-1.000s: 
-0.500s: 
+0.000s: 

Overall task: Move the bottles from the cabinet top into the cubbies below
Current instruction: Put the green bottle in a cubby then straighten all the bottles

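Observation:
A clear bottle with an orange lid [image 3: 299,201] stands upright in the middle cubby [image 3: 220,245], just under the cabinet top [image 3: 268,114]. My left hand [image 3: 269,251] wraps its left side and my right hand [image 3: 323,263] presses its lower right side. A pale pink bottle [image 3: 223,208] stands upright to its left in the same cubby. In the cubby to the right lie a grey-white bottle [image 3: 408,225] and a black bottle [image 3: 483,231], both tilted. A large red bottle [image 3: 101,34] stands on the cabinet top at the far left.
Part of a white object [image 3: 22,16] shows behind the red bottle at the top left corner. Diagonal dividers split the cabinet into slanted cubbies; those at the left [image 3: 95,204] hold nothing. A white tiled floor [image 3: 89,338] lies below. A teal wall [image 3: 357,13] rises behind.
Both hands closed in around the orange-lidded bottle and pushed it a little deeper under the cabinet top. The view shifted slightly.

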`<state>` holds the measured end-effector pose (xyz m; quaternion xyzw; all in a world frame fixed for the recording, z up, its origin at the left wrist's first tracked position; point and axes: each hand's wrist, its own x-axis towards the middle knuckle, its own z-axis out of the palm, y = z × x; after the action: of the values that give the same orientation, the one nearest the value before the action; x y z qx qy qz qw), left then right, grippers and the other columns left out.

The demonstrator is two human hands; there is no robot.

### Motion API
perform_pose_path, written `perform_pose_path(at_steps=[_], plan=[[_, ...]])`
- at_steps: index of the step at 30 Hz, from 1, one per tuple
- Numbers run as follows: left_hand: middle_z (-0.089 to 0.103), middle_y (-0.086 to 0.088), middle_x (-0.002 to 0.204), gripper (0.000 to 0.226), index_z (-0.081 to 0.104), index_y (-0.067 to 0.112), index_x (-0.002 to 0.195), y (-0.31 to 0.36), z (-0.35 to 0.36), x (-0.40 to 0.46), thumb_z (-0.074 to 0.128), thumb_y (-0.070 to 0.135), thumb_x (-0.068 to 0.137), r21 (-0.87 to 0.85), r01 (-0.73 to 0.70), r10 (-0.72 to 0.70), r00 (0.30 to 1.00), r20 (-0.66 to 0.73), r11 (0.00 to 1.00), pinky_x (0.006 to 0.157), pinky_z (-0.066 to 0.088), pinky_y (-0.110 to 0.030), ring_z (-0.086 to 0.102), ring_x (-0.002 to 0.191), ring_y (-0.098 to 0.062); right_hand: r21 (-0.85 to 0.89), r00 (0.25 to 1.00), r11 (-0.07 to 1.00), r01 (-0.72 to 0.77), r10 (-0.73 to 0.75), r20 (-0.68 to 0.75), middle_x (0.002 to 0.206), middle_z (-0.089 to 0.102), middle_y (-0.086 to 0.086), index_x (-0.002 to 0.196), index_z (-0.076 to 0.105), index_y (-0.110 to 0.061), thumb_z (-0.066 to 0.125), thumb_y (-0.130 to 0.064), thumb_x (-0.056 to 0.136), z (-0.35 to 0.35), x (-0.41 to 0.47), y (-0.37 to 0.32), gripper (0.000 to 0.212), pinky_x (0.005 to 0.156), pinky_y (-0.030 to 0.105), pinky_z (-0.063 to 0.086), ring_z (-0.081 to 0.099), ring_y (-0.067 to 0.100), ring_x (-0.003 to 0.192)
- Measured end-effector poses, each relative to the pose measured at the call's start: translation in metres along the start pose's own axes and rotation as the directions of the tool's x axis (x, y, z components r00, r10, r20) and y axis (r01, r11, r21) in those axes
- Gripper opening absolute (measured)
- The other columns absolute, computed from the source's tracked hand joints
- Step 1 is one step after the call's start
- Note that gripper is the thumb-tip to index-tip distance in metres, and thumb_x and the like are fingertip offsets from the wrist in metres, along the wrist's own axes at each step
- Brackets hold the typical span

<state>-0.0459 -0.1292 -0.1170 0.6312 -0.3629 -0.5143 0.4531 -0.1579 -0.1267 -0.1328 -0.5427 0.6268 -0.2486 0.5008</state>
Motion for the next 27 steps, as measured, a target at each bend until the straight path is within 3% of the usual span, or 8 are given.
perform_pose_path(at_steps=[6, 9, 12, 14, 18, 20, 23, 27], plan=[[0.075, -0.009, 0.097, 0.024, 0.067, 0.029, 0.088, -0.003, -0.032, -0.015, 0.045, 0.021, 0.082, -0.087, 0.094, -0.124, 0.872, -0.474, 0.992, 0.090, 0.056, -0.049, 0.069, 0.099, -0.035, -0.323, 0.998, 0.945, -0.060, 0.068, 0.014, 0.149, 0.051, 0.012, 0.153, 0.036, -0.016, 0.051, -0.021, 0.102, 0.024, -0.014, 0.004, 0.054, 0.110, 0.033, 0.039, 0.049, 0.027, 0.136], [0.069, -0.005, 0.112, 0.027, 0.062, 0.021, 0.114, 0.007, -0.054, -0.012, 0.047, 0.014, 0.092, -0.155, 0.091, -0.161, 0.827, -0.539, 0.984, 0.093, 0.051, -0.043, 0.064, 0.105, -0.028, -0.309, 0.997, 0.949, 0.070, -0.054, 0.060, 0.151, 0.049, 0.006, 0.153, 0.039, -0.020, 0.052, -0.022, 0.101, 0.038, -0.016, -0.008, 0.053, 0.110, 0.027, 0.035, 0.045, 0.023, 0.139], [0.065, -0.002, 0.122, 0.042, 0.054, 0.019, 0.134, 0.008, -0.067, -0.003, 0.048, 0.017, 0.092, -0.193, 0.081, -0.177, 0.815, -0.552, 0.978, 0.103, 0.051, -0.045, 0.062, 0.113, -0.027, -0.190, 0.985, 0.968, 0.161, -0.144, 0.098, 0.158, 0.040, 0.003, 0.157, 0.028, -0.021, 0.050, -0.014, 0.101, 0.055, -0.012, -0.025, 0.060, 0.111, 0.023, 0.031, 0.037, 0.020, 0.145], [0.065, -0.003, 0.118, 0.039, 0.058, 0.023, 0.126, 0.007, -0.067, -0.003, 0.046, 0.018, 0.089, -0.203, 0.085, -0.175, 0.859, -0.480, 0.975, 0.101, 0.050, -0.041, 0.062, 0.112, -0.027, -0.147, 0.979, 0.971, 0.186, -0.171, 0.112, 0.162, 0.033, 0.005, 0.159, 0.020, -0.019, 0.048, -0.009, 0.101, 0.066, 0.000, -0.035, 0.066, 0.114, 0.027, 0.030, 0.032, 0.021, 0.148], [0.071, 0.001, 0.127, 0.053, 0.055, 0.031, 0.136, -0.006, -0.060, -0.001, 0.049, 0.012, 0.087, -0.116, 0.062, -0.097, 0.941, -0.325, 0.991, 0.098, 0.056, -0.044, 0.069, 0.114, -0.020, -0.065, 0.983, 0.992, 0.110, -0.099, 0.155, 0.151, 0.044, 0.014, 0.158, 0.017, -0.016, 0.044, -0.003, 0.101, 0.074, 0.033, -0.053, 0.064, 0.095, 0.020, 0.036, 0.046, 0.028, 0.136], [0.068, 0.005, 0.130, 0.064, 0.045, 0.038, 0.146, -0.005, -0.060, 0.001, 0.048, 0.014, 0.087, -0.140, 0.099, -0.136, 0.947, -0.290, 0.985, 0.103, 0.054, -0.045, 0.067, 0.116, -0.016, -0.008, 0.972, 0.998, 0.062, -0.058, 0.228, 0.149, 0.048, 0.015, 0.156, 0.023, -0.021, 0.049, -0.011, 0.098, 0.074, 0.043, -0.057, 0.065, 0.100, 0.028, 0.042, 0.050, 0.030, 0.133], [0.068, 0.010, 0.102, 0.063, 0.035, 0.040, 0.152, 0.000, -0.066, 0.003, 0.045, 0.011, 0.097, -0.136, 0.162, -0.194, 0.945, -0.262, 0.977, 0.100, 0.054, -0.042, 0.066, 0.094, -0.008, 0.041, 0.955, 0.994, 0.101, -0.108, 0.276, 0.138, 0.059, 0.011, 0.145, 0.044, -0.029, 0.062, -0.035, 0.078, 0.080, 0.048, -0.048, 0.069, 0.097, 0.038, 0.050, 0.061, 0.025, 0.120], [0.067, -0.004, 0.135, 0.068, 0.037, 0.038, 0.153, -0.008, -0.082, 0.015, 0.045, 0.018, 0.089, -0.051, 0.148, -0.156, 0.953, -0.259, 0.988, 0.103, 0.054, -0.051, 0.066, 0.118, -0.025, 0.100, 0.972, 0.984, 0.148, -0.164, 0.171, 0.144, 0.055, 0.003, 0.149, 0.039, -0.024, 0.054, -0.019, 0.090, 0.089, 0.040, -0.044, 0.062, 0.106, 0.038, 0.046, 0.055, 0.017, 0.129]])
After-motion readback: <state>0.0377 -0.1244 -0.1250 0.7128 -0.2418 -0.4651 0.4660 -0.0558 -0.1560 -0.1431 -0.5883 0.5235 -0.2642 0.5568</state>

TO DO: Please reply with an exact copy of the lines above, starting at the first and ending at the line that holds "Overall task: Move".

ANSWER BELOW:
-1.000s: 
-0.500s: 
+0.000s: 

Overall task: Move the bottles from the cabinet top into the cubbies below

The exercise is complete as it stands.